- Try it -
All of the data must be retyped exactly, with nothing left out.

- Material provided -
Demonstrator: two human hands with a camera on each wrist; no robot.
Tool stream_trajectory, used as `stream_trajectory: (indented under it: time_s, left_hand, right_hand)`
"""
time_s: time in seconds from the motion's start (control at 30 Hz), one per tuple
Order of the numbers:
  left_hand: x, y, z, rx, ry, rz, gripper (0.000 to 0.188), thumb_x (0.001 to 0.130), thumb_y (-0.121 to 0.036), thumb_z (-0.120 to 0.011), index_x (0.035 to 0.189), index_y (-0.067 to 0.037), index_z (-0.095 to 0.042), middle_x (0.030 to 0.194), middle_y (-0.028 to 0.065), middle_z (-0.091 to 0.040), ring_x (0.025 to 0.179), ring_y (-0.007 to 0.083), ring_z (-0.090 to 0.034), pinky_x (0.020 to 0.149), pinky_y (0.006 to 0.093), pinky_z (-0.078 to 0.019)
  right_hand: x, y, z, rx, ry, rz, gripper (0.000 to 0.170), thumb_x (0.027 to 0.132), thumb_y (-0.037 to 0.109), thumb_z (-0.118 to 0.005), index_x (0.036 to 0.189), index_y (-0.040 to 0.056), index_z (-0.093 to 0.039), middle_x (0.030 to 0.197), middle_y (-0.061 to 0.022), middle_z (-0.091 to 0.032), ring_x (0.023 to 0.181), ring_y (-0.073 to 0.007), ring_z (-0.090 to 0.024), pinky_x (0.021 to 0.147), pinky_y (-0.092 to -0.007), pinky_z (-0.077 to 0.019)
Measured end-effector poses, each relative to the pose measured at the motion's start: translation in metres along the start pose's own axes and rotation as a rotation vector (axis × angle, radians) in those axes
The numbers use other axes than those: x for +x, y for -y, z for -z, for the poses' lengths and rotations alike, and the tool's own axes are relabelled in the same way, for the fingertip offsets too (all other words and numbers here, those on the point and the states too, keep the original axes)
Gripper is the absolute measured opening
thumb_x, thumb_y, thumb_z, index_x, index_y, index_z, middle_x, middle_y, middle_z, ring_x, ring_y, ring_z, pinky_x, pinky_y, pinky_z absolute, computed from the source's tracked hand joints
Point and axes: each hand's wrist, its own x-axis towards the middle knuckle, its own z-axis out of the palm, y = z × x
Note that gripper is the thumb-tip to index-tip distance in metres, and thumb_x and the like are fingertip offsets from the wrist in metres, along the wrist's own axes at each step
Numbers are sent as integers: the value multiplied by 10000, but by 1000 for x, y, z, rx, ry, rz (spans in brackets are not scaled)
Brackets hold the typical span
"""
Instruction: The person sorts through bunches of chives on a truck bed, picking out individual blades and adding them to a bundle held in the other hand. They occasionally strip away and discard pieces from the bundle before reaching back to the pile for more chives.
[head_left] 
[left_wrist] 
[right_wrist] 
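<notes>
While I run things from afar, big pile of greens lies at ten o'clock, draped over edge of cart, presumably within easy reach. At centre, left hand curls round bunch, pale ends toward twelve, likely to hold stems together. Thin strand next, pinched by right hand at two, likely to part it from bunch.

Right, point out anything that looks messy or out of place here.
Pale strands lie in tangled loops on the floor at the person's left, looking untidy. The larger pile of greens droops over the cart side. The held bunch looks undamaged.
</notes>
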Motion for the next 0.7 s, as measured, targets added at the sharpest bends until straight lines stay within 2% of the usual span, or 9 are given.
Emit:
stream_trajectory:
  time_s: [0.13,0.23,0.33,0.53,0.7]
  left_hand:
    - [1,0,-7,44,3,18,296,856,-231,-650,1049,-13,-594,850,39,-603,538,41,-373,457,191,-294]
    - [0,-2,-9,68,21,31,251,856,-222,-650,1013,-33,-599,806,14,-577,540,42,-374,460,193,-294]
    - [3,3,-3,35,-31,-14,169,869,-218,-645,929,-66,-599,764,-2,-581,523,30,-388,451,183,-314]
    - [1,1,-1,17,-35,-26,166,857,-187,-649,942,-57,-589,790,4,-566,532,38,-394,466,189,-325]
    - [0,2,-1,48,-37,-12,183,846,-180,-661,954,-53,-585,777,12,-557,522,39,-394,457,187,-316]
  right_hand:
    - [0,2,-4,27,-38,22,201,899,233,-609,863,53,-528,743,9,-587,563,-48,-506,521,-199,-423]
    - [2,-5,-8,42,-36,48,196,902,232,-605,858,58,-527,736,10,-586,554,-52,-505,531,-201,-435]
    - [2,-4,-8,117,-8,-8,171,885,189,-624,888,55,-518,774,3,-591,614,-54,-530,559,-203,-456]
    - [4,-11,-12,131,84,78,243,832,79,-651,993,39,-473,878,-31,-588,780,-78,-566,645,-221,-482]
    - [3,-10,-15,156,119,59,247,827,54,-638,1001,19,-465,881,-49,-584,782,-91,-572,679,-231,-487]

- Task output -
Demonstrator: two human hands with a camera on each wrist; no robot.
Tool stream_trajectory, used as `stream_trajectory: (indented under it: time_s, left_hand, right_hand)`
"""
time_s: time in seconds from the motion's start (control at 30 Hz), one per tuple
Order of the numbers:
  left_hand: x, y, z, rx, ry, rz, gripper (0.000 to 0.188), thumb_x (0.001 to 0.130), thumb_y (-0.121 to 0.036), thumb_z (-0.120 to 0.011), index_x (0.035 to 0.189), index_y (-0.067 to 0.037), index_z (-0.095 to 0.042), middle_x (0.030 to 0.194), middle_y (-0.028 to 0.065), middle_z (-0.091 to 0.040), ring_x (0.025 to 0.179), ring_y (-0.007 to 0.083), ring_z (-0.090 to 0.034), pinky_x (0.020 to 0.149), pinky_y (0.006 to 0.093), pinky_z (-0.078 to 0.019)
  right_hand: x, y, z, rx, ry, rz, gripper (0.000 to 0.170), thumb_x (0.027 to 0.132), thumb_y (-0.037 to 0.109), thumb_z (-0.118 to 0.005), index_x (0.036 to 0.189), index_y (-0.040 to 0.056), index_z (-0.093 to 0.039), middle_x (0.030 to 0.197), middle_y (-0.061 to 0.022), middle_z (-0.091 to 0.032), ring_x (0.023 to 0.181), ring_y (-0.073 to 0.007), ring_z (-0.090 to 0.024), pinky_x (0.021 to 0.147), pinky_y (-0.092 to -0.007), pinky_z (-0.077 to 0.019)
Measured end-effector poses, each relative to the pose measured at the motion's start: translation in metres along the start pose's own axes and rotation as a rotation vector (axis × angle, radians) in those axes
The numbers use other axes than those: x for +x, y for -y, z for -z, for the poses' lengths and rotations alike, and the tool's own axes are relabelled in the same way, for the fingertip offsets too (all other words and numbers here, those on the point and the states too, keep the original axes)
Gripper is the absolute measured opening
thumb_x, thumb_y, thumb_z, index_x, index_y, index_z, middle_x, middle_y, middle_z, ring_x, ring_y, ring_z, pinky_x, pinky_y, pinky_z absolute, computed from the source's tracked hand joints
Point and axes: each hand's wrist, its own x-axis towards the middle knuckle, its own z-axis out of the palm, y = z × x
Note that gripper is the thumb-tip to index-tip distance in metres, and thumb_x and the like are fingertip offsets from the wrist in metres, along the wrist's own axes at each step
Numbers are sent as integers: the value multiplied by 10000, but by 1000 for x, y, z, rx, ry, rz (spans in brackets are not scaled)
Brackets hold the typical span
"""
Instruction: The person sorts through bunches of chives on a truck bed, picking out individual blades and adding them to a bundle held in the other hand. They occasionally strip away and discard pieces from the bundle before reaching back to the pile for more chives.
[head_left] 
[left_wrist] 
[right_wrist] 
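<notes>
While I run things from afar, big pile of greens lies at ten o'clock, draped over edge of cart, presumably within easy reach. At centre, left hand curls round bunch, pale ends toward twelve, likely to hold stems together. Thin strand next, pinched by right hand at two, likely to part it from bunch.

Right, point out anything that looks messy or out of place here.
Pale strands lie in tangled loops on the floor at the person's left, looking untidy. The larger pile of greens droops over the cart side. The held bunch looks undamaged.
</notes>
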Motion for the next 0.7 s, as measured, targets added at the sharpest bends until straight lines stay within 2% of the usual span, or 9 are given.
Emit:
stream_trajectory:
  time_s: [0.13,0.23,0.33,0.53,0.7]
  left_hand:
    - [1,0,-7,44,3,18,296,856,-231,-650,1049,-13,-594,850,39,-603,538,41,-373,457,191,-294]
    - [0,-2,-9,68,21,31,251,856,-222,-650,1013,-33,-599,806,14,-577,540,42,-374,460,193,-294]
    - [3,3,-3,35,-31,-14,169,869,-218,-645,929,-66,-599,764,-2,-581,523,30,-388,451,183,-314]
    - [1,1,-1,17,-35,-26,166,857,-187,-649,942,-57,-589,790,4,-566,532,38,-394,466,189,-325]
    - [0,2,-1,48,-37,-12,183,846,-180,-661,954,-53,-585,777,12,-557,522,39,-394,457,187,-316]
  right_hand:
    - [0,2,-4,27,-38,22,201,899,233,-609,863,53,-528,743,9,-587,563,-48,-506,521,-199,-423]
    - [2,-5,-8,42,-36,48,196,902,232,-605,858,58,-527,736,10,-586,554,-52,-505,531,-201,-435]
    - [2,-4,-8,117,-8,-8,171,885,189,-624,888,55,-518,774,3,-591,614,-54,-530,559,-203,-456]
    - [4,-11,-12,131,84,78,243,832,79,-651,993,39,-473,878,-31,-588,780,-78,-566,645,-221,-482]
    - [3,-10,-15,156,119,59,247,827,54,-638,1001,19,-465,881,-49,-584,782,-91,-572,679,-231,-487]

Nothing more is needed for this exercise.